オーストラリアのスーパーで、トイレットペーパーを取り合う女性たちの映像を見ました。アメリカでは、アジア人は消毒液を吹きつけられるのだとか。
人々の心がすさんできているというコメントがついていました。

何の心配事もない平常時に、人に優しく親切に接するのはむずかしいことではありません。

不安を抱えているときに、他の人を思いやって、いたわることができるか。
自分や家族がまさに攻撃されているときにも、「いまは特別」とか「例外」などど言い出さずに、通常と同じ姿勢を貫くことができるか、その人の真価が表れるときです。

 

原田マハさんの『暗幕のゲルニカ

9.11テロ事件の2年後、国連安保理ロビーで行われたイラク空爆攻撃を宣言する記者発表の背景は暗幕でした。 そこには、反戦のシンボルとされるピカソの「ゲルニカ」のタペストリーがあったはず。ゲルニカの悲劇が再現されるのか。

ゲルニカ」の展示で反戦を訴えようとするキュレーターの八神瑤子と、「ゲルニカ」を守ろうとしたピカソの恋人ドラ。時を超えて「ゲルニカ」のために奮闘する女性を描きます。

ピカソにとって、私たちにとって「ゲルニカ」とは何なのでしょうか。

 

暗幕のゲルニカ (新潮文庫)

 

ゲルニカ」と戦争は切り離せない

9.11テロ事件は全ての人に衝撃を与えました。

国連は、平和を実現するために組織であるにもかかわらず、イラク空爆をやむを得ないと言い出します。そして、その後ろめたさを「ゲルニカタペストリーに暗幕をかけ、視界から隠すことで誤魔化します。

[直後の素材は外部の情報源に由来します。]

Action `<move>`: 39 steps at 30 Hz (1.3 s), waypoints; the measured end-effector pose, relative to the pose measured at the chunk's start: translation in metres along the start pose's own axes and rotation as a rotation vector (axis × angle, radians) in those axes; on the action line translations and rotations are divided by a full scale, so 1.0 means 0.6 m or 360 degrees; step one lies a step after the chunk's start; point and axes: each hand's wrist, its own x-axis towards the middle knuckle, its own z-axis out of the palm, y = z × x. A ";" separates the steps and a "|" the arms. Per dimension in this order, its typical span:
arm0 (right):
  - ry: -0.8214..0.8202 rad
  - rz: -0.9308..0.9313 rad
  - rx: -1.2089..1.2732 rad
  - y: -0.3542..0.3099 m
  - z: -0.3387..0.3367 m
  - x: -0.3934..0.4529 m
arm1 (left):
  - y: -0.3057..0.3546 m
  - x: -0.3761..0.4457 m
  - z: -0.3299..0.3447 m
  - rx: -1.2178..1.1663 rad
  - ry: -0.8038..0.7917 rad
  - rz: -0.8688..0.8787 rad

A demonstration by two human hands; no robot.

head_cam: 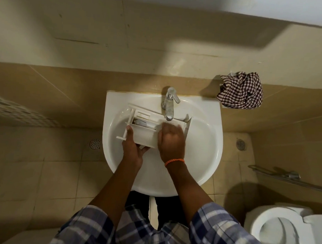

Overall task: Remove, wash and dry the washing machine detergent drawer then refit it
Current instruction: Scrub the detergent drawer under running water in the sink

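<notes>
The detergent drawer (147, 129) lies crosswise over the sink (201, 141), long axis left to right, under the tap (169, 104). The left hand (132, 148) grips its near-left corner; the right hand (171, 140) rests fingers-down in its right end (grip unclear), nearer the spout.

Detergent drawer (147, 134) held over white sink (201, 141) under tap (169, 104); left hand (132, 148) grips its near side, right hand (171, 142) rests on top; checked cloth (241, 91) on ledge

Beige tiled walls (71, 45) — tiled floor (50, 172)
</notes>
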 end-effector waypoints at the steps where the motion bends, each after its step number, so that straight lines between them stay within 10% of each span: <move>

一方、キュレーターの瑤子は、9.11テロ事件で夫を亡くしますが、今こそ、戦争と平和について考えるときだと、「ピカソと戦争」と銘打った展覧会を開催しようと奔走します。

私たちは、気づかなければならない。9.11の報復を名目にして武力に訴えるのがいかに愚かなことか。武力を武力で封じ込めようとしても、苦しむのは、結局、名もない人々なのだということを。

ゲルニカ」は世界を変える力を秘めている 

bookinlife.hatenablog.com

この記事でアートは、想いや記憶を運ぶのだと書きました。

心がすさんでしまったとき、冷静な言葉は耳に入らないかもしれません。 そんなときにアートは力を発揮します。

アートは、一瞬にして、私たちにそこに込められた想いを伝えます。一瞬にして、私たちを思い出の、あの日に連れて行きます。

これ(「ゲルニカ」)は剣ではない。いかなる兵器でもない。
言ってみれば、暗い色の絵の具が塗られたカンヴァス。単なる一枚の絵に過ぎない。しかし、剣よりも、いかなる兵器よりも、強く、鋭く、深く、人間の胸をえぐる。世界を変える力を秘めた、一枚の絵。

ペンは剣よりも強し。アートは、さらにペンよりも強し!! 

ゲルニカ」は、私たちが戦争やテロリズムや暴力と闘うための武器です。

 

ここまで読んでくださって、ありがとうございました。